İki: İzmir, AKP ve MHP’nin yıllardır uğraşmalarına rağmen düşüremedikleri bir kent. Dolayısıyla kentte HDP’ye ve diğer demokrasi güçlerine gözdağı vermeyi hedefleyen bir saldırı. Bu saldırı ile HDP’yi ve HDP’lileri selam verilmez hale getirmek istediler. Tabi halkın büyük sahiplenmesi, muhalefetin büyük sahiplenmesi ile bu oyun İzmir’de büyük oranda boşa çıkarıldı."

‘ÖZEL HARP SÖZCÜSÜDÜR’

Benzeri bir saldırılar bekleyip, beklemedikleri de sorulan Temel, Devlet Bahçeli’nin açıklamalarının bu saldırıların devlet içindeki Özel Harp Dairesi elemanlarınca düzenlendiğini gösterdiği belirtti.
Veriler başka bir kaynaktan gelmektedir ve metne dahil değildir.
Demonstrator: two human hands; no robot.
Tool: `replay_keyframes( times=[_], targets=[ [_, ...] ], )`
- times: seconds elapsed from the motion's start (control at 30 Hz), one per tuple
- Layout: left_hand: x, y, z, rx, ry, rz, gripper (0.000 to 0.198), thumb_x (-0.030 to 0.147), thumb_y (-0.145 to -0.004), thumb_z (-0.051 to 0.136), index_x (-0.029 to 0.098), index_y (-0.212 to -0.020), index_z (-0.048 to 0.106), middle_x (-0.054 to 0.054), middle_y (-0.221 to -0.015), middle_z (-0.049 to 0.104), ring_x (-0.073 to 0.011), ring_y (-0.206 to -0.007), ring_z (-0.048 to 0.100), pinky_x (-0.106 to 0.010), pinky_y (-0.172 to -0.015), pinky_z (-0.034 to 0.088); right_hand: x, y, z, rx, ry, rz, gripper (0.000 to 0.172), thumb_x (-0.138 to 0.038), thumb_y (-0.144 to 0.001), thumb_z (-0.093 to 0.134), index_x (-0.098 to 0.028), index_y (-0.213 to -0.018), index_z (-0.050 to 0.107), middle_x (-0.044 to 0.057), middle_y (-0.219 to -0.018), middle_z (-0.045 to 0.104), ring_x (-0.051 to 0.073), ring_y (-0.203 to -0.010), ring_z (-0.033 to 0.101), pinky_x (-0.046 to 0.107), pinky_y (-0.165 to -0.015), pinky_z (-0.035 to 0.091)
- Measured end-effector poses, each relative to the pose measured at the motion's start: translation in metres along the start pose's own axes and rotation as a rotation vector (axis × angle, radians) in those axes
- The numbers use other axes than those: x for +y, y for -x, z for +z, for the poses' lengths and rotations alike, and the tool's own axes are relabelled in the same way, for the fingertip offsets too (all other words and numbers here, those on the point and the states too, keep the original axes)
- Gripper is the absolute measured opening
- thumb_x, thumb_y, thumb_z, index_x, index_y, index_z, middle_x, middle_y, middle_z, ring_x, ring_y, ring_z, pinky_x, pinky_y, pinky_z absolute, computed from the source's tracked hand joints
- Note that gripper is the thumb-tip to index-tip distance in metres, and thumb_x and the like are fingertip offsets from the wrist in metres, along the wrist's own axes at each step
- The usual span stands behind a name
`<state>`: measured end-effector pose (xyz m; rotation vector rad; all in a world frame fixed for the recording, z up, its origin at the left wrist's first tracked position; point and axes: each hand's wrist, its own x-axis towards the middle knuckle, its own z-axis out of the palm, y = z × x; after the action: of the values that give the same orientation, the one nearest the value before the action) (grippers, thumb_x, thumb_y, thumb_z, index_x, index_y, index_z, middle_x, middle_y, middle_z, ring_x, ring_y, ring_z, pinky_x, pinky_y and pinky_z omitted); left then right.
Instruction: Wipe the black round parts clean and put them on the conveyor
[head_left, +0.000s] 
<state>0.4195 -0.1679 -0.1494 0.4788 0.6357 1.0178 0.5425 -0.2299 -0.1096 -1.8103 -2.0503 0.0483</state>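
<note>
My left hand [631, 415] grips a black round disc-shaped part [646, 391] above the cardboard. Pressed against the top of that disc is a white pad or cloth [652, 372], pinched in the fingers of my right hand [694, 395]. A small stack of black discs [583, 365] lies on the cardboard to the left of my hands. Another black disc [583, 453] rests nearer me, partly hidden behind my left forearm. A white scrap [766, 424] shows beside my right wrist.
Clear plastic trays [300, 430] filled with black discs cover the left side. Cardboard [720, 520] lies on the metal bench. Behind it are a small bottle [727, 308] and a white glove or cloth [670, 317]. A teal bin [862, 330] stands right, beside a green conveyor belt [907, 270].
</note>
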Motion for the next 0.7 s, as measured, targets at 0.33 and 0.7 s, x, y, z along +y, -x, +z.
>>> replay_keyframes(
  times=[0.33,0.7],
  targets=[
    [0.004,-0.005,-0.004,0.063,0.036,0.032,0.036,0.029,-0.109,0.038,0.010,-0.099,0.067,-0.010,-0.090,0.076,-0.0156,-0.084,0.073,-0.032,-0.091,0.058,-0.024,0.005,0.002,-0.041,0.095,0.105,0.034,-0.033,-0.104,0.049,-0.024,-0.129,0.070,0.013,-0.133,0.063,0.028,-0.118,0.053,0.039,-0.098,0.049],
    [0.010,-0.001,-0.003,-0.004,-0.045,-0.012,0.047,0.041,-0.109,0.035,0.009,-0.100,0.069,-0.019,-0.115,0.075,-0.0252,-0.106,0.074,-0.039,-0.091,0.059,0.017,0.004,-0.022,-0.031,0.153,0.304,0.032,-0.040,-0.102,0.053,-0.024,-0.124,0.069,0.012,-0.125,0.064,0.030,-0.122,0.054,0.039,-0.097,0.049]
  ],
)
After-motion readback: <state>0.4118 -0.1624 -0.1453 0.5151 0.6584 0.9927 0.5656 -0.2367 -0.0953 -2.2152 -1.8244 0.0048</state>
Temel, "Kesinlikle ve kesinlikle Devlet Bahçeli devlet içindeki Özel Harp Dairesi’nin sözcülüğünü yapıyor. Öyle rastgele konuşmuyor. Devlet Bahçeli, özel planlanmış politikaları yer yer AKP ile birlikte, yer yer AKP’ye rağmen dillendirmektedir. Çünkü yer yer AKP’yi de hedefleyen üsluplar kullanıyor. Yani devletin derinliklerinde pişen, Özel Harp Dairesi tarafından bir özel savaş politikasına dönüştürülen planları kamuoyu önünde deklare eden kişidir Devlet Bahçeli. Siyasetçi kılığında bir Özel Harp sözcüsüdür. Bu pespaye saldırılarla kimseye geri adım attıramazlar. Toplum ne olursa olsun bu oyunları bozacak güçtedir. HDP ve demokrasi güçleri kıran kırana bir mücadele yürütüyor ve bu oyunu boşa çıkaracak güce ve kudrette sahiptir. İsteseler de bu saldırıları sürdüremeyeceklerdir. Toplumsal örgütlenmeyle, toplumsal direnişle püskürteceğiz bu saldırıları, püskürtüyoruz" diye konuştu.
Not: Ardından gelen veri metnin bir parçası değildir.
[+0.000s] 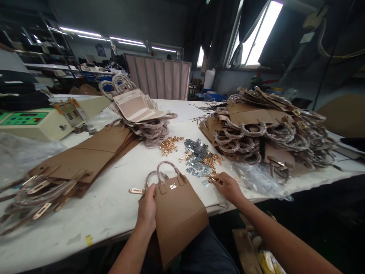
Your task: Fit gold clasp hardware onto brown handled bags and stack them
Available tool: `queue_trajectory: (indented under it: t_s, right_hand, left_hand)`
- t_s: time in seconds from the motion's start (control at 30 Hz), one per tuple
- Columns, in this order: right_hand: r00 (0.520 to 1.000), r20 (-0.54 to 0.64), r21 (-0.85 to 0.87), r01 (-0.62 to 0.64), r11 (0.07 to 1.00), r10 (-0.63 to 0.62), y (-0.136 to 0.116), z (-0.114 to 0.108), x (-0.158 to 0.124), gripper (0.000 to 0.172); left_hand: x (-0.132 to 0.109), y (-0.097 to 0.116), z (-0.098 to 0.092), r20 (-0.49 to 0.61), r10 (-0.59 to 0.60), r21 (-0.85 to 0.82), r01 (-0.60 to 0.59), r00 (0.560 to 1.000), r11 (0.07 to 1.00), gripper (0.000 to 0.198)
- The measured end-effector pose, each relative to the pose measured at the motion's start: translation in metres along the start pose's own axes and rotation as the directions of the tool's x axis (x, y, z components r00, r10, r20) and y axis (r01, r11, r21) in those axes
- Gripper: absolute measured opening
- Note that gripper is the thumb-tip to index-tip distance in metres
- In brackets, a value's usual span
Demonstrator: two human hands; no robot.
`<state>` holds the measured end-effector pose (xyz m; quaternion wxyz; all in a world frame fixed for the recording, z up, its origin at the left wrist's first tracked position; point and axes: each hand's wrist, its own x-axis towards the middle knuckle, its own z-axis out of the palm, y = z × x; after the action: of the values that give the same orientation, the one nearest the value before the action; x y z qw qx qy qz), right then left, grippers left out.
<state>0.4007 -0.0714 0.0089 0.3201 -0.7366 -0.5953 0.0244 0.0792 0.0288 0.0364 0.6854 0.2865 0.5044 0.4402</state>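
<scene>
My left hand (147,208) grips the left edge of a tan handbag front (178,213) with two loop handles and a small gold fitting, which hangs over the table's near edge. A strap tab with a gold end (136,191) sticks out to its left. My right hand (228,187) is closed in a pinch on a small gold metal piece at the near edge of the scattered hardware. That hardware is a pile of gold clasps (170,145) and a pile of silver plates (197,156) just beyond the bag.
The white table (114,205) carries stacks of tan bag panels with handles at the left (74,167), centre back (137,110) and right (265,125). A beige machine (37,121) stands far left. Clear plastic bags (256,177) lie by my right hand.
</scene>
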Motion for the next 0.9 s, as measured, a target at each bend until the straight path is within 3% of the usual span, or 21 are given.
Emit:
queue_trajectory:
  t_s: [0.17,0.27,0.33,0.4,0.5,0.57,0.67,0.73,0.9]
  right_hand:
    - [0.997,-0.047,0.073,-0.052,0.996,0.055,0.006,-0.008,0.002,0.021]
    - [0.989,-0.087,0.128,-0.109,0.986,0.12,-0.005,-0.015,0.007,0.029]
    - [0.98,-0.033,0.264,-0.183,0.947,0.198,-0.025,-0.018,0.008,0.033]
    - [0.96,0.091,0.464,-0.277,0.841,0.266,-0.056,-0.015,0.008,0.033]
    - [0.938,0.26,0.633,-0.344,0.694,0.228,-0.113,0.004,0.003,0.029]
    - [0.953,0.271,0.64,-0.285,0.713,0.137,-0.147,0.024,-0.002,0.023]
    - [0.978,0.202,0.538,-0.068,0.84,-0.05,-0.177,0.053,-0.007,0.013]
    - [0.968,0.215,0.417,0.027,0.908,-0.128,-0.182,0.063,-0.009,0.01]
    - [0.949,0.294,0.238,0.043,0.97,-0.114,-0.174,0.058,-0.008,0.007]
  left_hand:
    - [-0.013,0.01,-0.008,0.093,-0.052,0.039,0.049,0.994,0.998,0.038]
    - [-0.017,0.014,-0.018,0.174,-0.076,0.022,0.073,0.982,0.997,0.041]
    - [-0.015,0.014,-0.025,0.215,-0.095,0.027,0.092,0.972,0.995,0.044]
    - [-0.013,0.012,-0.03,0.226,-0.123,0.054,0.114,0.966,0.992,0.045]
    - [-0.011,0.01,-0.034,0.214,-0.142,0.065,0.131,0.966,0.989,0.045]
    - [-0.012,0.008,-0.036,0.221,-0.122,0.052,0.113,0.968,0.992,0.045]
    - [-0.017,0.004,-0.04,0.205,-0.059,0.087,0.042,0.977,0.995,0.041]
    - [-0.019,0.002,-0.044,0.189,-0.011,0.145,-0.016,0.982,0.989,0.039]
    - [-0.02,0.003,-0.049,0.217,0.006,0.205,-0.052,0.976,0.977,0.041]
'İKTİDARIN NİYETLERİNİN FARKINDA BİR MUHALEFET VAR AMA DAHA NET DAHA CESUR POZİSYONA GELMELİ'

Temel, Meclis’te temsil edilen muhalefet partilerin maruz kaldıkları saldırıya dair tutumları konusunda ise kimi eleştirilerde bulundu.

"Muhalefet partilerinin elbette daha cesur, daha ilkeli ve net bir tutum almaları gerekiyor" diyen Temel, şunları söyledi: "Ama hem geliştirdiğimiz birebir ilişkiler boyutu ile hem ziyaretler sırasında ortaya çıkan değerlendirmeler boyutu ile oyunun derinliğinin ve büyüklüğünün farkında olan bir muhalefet gerçeği olduğunu görüyoruz. (Zaten bu durum iktidarı çıldırtıyor.) Yani oyuna gelmeyen, karanlık planların farkında olan bir muhalefet var. Bu defa 7 Haziran 2015 seçimlerinde uyguladıkları senaryoya benzer bir senaryoyu yürürlüğe koyamayacaklar. İktidarın niyetlerinin farkında bir muhalefet var. Ama daha cesur, daha net tavır alan bir pozisyona gelmeli muhalefet. Çünkü HDP’ye sıkılan her kurşun demokratik muhalefete sıkılmış bir kurşundur. Zaten günlük politikada da CHP’yi HDP ile dövüyor, İYİ Parti’yi CHP ile dövüyor. Muhalefet içinde çatlak yaratarak kendi gücünü konsolide etmeye çalışıyor. Sonuç olarak muhalefetin daha dik ve net olduğunu söylemek lazım."

‘KURT PROFİLİ KİMSEYİ YANILTMASIN!’

HDP Eş Genel Başkan Yardımcısı Temel, Deniz Poyrazı’ı katleden Onur Gencer’in profili hakkında da dikkat çekici sözler sarf etti. Temel, bu konuda söyledi: 
 
"Bu profil bize şunu söylüyor ki, ne kadar bireysel bir saldırı gibi göstermek isterlerse istesinler, örgütlü bir saldırı olduğu belli. Bu kişi özel olarak eğitilmiş bir Özel Harp elemanı. Ve kesinlikle bu eylemi talimatla gerçekleştirmiş. Bir yalnız kurt profili çizmeye çalışması kimseyi aldatmamalıdır. MHP Lideri Devlet Bahçeli’nin katledilen arkadaşımızla ilgili sarf ettiği sözler, bu tetikçilerin nasıl talimatlandırıldığını ve psikolojik olarak nasıl hazırlandığını da göstermektedir.  Donanımlı, eğitimli bir saldırgan profil görüyoruz. Üç ay boyunca cinayetin planlamasını soğuk kanlı bir şekilde yapmış. Suriye’ye sağlıkçı olarak gönderildiği söyleniyor. Ancak orada askeri eğitim almış, sağlıkçılığın bir kamuflaj olduğu belli. (Bu sağlık(!) memurunun orada ne kadar insanın canına kıydığı da ortaya çıkacaktır.) Suriye bir laboratuvar olarak kullanılıyor. Bunun gibi katiller orada ideolojik olarak, psikolojik olarak özel bir eğitimden geçiriliyor. Fotoğraflardaki kurt işareti onun siyasi aidiyetini de gösteriyor. Dolayısı ile devletin himayesinde eğitilmiş, hazırlanmış, donatılmış, gerekli araçları temin edilmiş bir eleman. Saldırı planını hazırlarken kaldığı otel İzmir Valiliği’ne ait. Valiliğin onayı ile insanların kalabildiği bir otel. Bu profil olayın devlet işi olduğunu gösteriyor."